-- Data excerpt follows --

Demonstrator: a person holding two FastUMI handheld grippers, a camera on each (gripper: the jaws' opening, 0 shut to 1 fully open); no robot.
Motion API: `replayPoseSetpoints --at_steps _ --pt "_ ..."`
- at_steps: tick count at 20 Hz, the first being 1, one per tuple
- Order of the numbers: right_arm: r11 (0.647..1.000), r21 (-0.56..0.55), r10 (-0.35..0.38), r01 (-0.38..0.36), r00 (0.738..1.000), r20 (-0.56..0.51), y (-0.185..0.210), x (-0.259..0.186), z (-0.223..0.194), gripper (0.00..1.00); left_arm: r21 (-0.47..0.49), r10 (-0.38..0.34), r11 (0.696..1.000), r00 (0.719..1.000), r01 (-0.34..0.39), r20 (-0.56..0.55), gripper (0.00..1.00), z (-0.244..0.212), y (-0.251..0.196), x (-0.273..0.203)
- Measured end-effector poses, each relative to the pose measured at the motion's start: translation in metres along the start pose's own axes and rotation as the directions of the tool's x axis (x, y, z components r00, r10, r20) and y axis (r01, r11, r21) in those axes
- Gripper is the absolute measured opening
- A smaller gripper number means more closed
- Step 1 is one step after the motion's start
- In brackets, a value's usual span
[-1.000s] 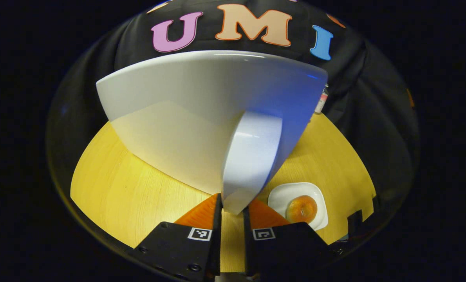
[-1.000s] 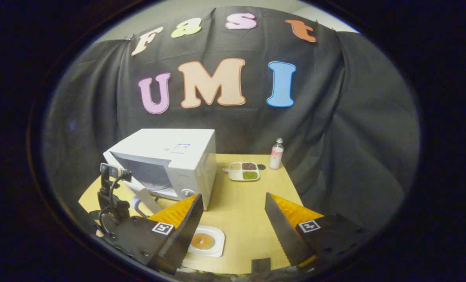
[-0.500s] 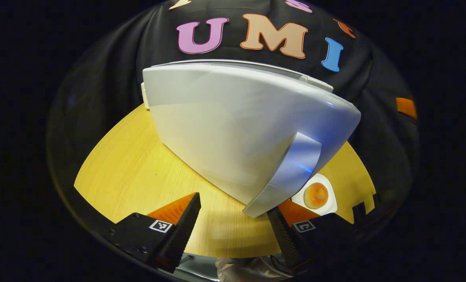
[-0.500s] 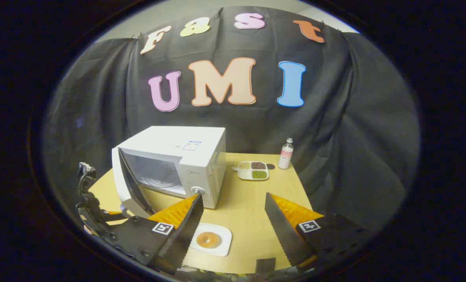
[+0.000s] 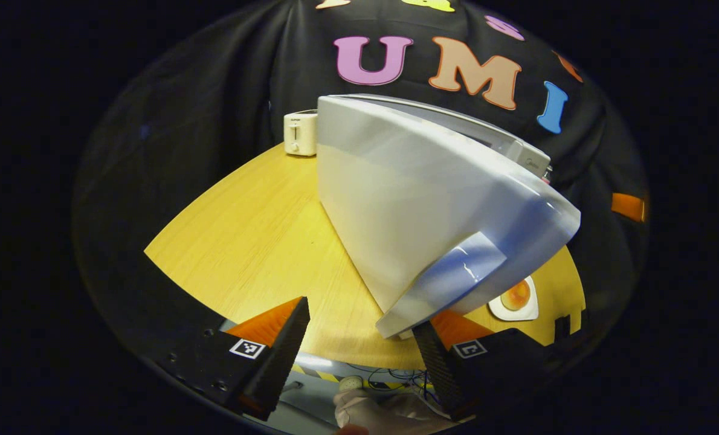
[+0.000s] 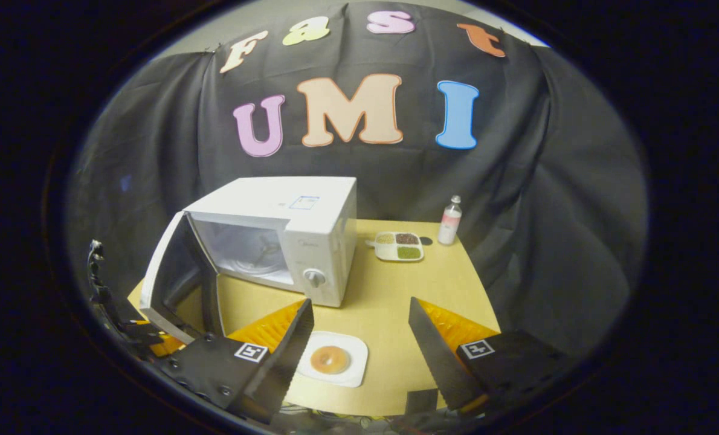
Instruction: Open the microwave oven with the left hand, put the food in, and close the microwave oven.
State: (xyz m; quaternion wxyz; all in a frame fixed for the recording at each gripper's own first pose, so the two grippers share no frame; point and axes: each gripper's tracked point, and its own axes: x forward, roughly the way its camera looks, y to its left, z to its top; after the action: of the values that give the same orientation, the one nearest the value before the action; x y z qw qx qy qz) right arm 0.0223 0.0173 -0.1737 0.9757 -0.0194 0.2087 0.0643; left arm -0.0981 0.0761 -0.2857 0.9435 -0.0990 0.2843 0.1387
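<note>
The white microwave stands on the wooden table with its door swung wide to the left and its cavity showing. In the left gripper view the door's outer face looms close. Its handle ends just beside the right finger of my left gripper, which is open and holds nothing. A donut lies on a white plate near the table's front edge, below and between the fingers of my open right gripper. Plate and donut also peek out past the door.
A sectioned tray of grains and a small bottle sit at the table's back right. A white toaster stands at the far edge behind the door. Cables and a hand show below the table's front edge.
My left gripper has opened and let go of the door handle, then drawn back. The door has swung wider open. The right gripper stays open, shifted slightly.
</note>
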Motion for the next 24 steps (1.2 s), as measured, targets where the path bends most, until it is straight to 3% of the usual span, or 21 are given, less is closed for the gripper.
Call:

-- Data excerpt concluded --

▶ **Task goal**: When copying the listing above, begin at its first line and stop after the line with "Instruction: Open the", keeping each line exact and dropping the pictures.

▶ **Solved exercise**:
Demonstrator: a person holding two FastUMI handheld grippers, a camera on each (gripper: the jaws' opening, 0 shut to 1 fully open); no robot.
Motion API: `replayPoseSetpoints --at_steps _ --pt "_ ..."`
- at_steps: tick count at 20 Hz, the first being 1, one per tuple
- Order of the numbers: right_arm: r11 (0.647..1.000), r21 (-0.56..0.55), r10 (-0.35..0.38), r01 (-0.38..0.36), r00 (0.738..1.000), r20 (-0.56..0.51), y (-0.185..0.210), x (-0.259..0.186), z (-0.223..0.194), gripper (0.00..1.00); left_arm: r21 (-0.47..0.49), r10 (-0.38..0.34), r11 (0.696..1.000), r00 (0.719..1.000), r01 (-0.34..0.39), r20 (-0.56..0.55), gripper (0.00..1.00), z (-0.244..0.212), y (-0.251..0.196), x (-0.273..0.203)
- Measured end-effector poses, each relative to the pose measured at the motion's start: translation in metres along the start pose's own axes and rotation as the directions of the tool's x axis (x, y, z components r00, r10, r20) and y axis (r01, r11, r21) in those axes
- Gripper is the absolute measured opening
- A smaller gripper number means more closed
- Step 1 is one step after the motion's start
- In brackets, a value's usual span
[-1.000s] 
[-1.000s] 
[-0.500s] 
[-0.500s] 
[+0.000s] 
[+0.000s] 
Instruction: Open the microwave oven with the left hand, put the food in, and close the microwave oven.

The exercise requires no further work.